Looking at the records below, say how many lines contain "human". Nothing else belongs in the answer.

Entries taken from a collection
* * * * *
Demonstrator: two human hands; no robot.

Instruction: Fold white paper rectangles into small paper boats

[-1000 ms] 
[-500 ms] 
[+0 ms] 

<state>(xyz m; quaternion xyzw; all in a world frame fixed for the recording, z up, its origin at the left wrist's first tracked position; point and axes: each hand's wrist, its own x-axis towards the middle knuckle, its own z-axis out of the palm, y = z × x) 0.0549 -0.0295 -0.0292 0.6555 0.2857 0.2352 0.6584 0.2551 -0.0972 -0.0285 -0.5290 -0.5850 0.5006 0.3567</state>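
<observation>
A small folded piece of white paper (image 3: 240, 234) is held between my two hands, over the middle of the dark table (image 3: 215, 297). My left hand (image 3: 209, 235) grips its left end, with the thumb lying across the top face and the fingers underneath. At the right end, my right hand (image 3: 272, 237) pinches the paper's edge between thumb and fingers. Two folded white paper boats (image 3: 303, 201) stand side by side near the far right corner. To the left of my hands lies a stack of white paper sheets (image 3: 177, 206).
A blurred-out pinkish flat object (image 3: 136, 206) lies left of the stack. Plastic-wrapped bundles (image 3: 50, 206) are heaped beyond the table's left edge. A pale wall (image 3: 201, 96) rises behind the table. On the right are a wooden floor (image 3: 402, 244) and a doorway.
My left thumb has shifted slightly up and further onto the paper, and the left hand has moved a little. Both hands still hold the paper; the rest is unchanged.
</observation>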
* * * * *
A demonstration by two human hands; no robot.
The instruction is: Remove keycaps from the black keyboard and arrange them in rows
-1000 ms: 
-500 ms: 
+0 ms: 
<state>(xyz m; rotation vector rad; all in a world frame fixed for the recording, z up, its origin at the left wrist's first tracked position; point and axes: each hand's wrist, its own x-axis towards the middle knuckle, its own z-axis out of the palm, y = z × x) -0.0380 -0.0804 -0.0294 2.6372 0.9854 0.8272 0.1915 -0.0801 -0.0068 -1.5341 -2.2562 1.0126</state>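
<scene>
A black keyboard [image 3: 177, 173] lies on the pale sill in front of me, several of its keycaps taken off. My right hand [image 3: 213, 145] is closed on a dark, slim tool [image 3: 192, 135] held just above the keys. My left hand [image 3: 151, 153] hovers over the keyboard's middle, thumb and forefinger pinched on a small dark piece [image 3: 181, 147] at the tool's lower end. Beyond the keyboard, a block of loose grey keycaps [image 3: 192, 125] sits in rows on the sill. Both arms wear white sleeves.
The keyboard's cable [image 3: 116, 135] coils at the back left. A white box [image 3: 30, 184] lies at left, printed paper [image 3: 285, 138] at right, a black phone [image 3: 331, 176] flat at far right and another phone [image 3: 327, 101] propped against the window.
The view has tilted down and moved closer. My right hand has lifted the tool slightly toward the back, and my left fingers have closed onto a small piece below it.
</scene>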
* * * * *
▶ _TASK ANSWER_
2